**Problem to solve:** From the data that follows, print exactly the lines starting at the one containing "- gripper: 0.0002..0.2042" and ending at the one containing "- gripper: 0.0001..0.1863"; include both of them and nothing more.

^^^^

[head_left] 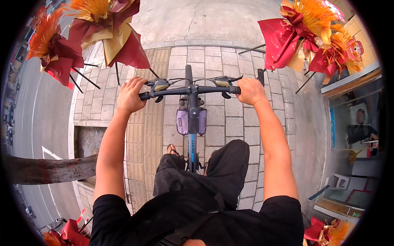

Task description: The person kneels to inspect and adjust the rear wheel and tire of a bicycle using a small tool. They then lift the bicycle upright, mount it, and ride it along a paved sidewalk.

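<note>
I sit astride a bicycle with black handlebars (pixel 174 91) and a blue-and-black frame (pixel 191 153). My left hand (pixel 132 95) is wrapped round the left grip, and my right hand (pixel 250 91) round the right one; both grips are mostly hidden under the palms. Brake levers and shifters (pixel 159 86) sit just inward of each hand. A purple bag (pixel 182 121) hangs on both sides of the frame behind the stem. The front wheel (pixel 188 74) points straight ahead.
Flower stands wrapped in red and gold paper (pixel 119 41) rise ahead on the left, with more stands (pixel 287 37) on the right, their black legs spread on the paving (pixel 215 112). A tree trunk (pixel 53 169) leans at left beside the road (pixel 49 123). A glass shopfront (pixel 357 135) lines the right.
</note>
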The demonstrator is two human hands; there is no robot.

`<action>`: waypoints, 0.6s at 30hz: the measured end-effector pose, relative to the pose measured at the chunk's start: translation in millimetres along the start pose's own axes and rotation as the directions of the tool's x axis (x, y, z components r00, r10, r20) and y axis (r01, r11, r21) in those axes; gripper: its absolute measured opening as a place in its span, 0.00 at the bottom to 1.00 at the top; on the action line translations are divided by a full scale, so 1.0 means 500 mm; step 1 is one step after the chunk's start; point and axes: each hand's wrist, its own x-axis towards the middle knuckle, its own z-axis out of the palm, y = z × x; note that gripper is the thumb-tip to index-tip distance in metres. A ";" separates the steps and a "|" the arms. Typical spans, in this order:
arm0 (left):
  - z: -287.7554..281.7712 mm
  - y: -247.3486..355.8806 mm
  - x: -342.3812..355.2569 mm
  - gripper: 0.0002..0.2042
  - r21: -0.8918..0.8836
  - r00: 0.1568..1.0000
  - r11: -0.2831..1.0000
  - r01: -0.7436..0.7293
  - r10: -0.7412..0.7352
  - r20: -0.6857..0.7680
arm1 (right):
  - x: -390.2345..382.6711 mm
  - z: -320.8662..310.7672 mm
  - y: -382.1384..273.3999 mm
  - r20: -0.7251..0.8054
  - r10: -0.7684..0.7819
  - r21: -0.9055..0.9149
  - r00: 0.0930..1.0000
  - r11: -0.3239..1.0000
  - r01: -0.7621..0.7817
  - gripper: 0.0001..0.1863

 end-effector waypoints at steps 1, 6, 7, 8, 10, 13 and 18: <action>0.029 -0.046 0.086 0.32 -0.014 1.000 1.000 0.005 -0.005 0.014 | 0.082 0.032 0.049 -0.002 0.006 0.008 1.000 1.000 -0.006 0.11; 0.189 -0.295 0.564 0.32 0.012 0.999 0.999 -0.032 0.032 0.032 | 0.489 0.159 0.298 -0.005 0.055 0.017 0.998 0.998 -0.055 0.10; 0.234 -0.346 0.653 0.32 -0.008 0.996 0.999 -0.042 0.042 0.074 | 0.562 0.193 0.345 0.059 0.094 -0.012 0.994 0.996 -0.093 0.10; 0.293 -0.398 0.769 0.32 -0.013 0.995 0.998 -0.063 0.064 0.083 | 0.647 0.239 0.413 0.072 0.127 -0.009 0.989 0.992 -0.127 0.10; 0.389 -0.454 0.976 0.32 -0.064 0.982 0.998 0.019 -0.006 0.189 | 0.786 0.314 0.541 0.115 0.182 -0.027 0.977 0.983 -0.180 0.10; 0.554 -0.661 1.275 0.33 -0.095 0.966 0.992 0.080 -0.053 0.254 | 1.066 0.421 0.675 0.190 0.258 -0.126 0.947 0.963 -0.237 0.13; 0.780 -0.807 1.822 0.32 -0.095 0.952 0.993 -0.070 0.095 0.290 | 1.398 0.549 0.985 0.239 0.378 -0.063 0.895 0.925 -0.374 0.14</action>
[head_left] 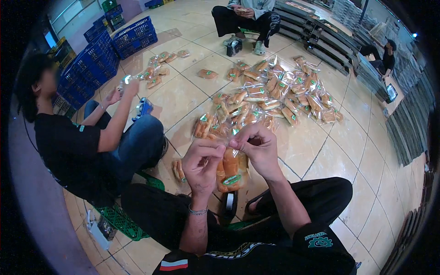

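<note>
A clear plastic bag of bread rolls (231, 172) with a green label hangs in front of me. My left hand (201, 164) pinches the gathered top of the bag from the left. On the other side, my right hand (257, 149) pinches the same neck, and the fingertips of both hands nearly meet. Just below the bag, between my legs, stands a dark holder with a white roll (229, 200), partly hidden. Beyond my hands lies a large heap of bagged bread (275, 89) on the tiled floor.
A co-worker (73, 137) sits at left handling a clear bag, beside a blue device (145, 107) and a smaller group of bagged breads (155, 73). Blue crates (89, 62) stand behind. Another person (247, 16) sits ahead, near stacked dark trays (330, 46). A green crate (126, 222) is at lower left.
</note>
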Available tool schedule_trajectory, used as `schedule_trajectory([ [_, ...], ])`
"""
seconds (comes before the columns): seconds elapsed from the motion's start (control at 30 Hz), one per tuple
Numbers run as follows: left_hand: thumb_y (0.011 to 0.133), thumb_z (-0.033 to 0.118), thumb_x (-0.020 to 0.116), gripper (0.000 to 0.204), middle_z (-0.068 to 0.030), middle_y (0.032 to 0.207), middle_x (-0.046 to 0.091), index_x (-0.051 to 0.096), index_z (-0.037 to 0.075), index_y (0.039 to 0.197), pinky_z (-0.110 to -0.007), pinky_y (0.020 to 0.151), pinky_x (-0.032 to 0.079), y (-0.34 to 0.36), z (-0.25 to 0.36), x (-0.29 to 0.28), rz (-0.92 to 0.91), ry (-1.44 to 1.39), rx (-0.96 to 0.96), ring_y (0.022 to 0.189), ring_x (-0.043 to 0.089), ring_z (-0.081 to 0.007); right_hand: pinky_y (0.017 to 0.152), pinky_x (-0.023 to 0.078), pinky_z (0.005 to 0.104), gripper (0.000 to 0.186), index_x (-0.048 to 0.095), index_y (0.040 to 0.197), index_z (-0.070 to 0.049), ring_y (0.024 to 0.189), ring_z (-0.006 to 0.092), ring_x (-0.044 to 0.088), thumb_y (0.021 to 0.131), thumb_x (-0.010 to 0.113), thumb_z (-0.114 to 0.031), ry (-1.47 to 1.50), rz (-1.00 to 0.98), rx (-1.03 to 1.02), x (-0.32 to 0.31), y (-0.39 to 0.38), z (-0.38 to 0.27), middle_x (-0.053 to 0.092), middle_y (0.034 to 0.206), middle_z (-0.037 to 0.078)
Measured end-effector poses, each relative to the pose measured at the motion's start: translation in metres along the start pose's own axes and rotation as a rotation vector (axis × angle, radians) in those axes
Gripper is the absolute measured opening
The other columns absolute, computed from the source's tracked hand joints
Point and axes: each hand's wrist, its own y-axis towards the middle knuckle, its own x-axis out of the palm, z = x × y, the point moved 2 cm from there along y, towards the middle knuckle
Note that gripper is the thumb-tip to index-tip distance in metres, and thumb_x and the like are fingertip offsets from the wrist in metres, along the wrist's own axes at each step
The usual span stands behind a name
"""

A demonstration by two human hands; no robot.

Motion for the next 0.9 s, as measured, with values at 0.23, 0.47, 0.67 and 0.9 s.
schedule_trajectory([
  [0.23, 0.085, -0.003, 0.071, 0.010, -0.0081, 0.088, 0.066, 0.072, -0.004, 0.095, -0.024, 0.075, 0.053, 0.004, 0.012, 0.003, -0.031, 0.264, -0.246, 0.085, 0.066, -0.0130, 0.075, 0.051, 0.0269, 0.011, 0.074, 0.092, -0.002, 0.085, 0.0159, 0.068, 0.081, 0.074, -0.001, -0.580, -0.149, -0.068, -0.007, 0.007, -0.020, 0.071, 0.094, 0.008],
  [0.47, 0.083, 0.000, 0.074, 0.009, -0.0066, 0.082, 0.068, 0.069, -0.003, 0.089, -0.026, 0.071, 0.050, 0.003, 0.001, -0.002, -0.034, 0.339, -0.237, 0.078, 0.064, -0.0120, 0.077, 0.047, 0.0279, 0.007, 0.070, 0.087, -0.004, 0.085, 0.0162, 0.061, 0.082, 0.076, -0.006, -0.791, -0.201, -0.084, -0.005, 0.009, -0.017, 0.068, 0.085, 0.004],
  [0.67, 0.082, -0.001, 0.075, 0.012, -0.0039, 0.085, 0.067, 0.068, -0.001, 0.091, -0.021, 0.075, 0.048, 0.000, -0.011, -0.011, 0.003, 0.071, -0.459, 0.081, 0.062, -0.0080, 0.075, 0.044, 0.0251, 0.006, 0.073, 0.086, -0.006, 0.085, 0.0091, 0.056, 0.084, 0.077, -0.009, -0.544, -0.346, 0.107, -0.010, 0.008, -0.004, 0.067, 0.082, -0.001],
  [0.9, 0.077, 0.000, 0.079, 0.025, -0.0057, 0.091, 0.071, 0.072, 0.003, 0.101, -0.026, 0.076, 0.049, -0.005, -0.020, 0.000, 0.028, 0.233, -0.284, 0.082, 0.063, -0.0108, 0.077, 0.047, 0.0303, 0.008, 0.074, 0.086, -0.007, 0.084, 0.0124, 0.061, 0.080, 0.079, -0.008, -0.442, -0.113, 0.320, -0.019, 0.009, -0.003, 0.072, 0.081, 0.005],
])
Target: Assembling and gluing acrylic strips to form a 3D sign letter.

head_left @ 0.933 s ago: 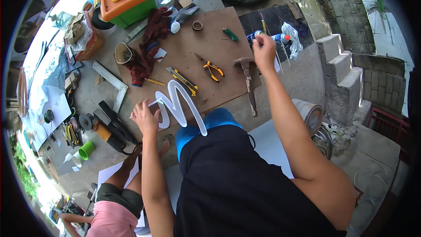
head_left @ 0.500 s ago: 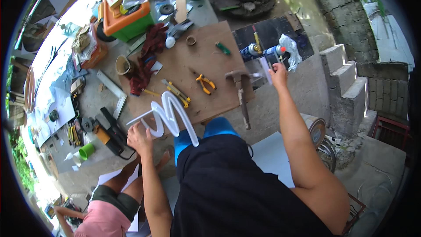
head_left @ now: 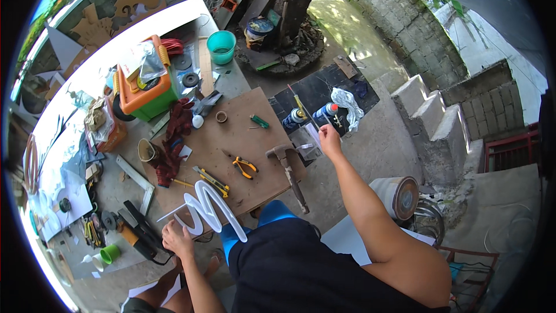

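My left hand grips the left end of a white curvy lettering piece, pinched between thumb and fingers. The piece reaches over the table's near edge and my lap. Out to the right, the fingers of my right hand are pinched together by a pale, clear-looking box. A thin dark strip seems to come out of the fingertips; its kind is unclear. Beyond that hand stand two spray cans. A hammer lies across the brown board between my hands.
On the board lie pliers, a yellow utility knife and a green screwdriver. An orange and green toolbox stands behind. An angle grinder lies left. Another person's legs show below. Concrete steps rise at right.
The view has shifted, so the table sits lower and more to the left. My left hand still holds the lettering piece. My right hand stays by the spray cans, a thin dark strip now showing there.
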A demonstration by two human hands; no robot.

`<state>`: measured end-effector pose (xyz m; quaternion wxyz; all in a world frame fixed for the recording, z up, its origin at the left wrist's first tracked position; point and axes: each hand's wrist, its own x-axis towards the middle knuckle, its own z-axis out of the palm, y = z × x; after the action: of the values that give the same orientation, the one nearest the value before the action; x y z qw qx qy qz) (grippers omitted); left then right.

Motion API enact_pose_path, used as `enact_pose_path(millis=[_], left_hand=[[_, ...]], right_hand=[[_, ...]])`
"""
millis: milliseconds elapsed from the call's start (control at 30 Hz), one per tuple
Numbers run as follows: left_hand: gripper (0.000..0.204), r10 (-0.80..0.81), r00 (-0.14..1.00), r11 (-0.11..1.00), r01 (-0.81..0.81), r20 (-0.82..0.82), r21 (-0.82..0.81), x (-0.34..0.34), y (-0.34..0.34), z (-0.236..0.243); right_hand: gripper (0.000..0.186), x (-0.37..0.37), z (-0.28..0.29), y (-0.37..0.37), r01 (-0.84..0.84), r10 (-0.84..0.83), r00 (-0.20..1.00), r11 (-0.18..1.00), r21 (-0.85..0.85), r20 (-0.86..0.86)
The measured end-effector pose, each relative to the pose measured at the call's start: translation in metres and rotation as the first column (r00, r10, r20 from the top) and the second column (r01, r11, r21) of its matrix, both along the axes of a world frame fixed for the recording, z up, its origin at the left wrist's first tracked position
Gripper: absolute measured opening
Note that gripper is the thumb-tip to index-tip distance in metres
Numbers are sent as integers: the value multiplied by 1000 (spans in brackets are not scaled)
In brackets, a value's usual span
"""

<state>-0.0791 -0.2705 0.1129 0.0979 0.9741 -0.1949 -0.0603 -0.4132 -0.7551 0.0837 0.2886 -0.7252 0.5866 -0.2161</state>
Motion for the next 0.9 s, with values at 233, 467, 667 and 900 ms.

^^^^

**Solution to this task:**
  - gripper: 0.0002..0.2042
  - r21: -0.8918..0.8836
  - r00: 0.1568..1.0000
  - r11: -0.2831..1.0000
  - r01: -0.7436..0.7293
  - r10: -0.7412..0.7352
  - r20: -0.6857..0.7680
arm1 (right):
  - x: -390.2345..382.6711 mm
  - z: -320.8662..310.7672 mm
  - y: -382.1384..273.3999 mm
  - r20: -0.7251..0.8054
  - r10: -0.7684..0.7819
  - r21: -0.9055..0.9149
  - r00: 0.0930..1.0000
  - r11: -0.3239..1.0000
  - r01: -0.7621..0.7817
  - gripper: 0.0001..0.1863

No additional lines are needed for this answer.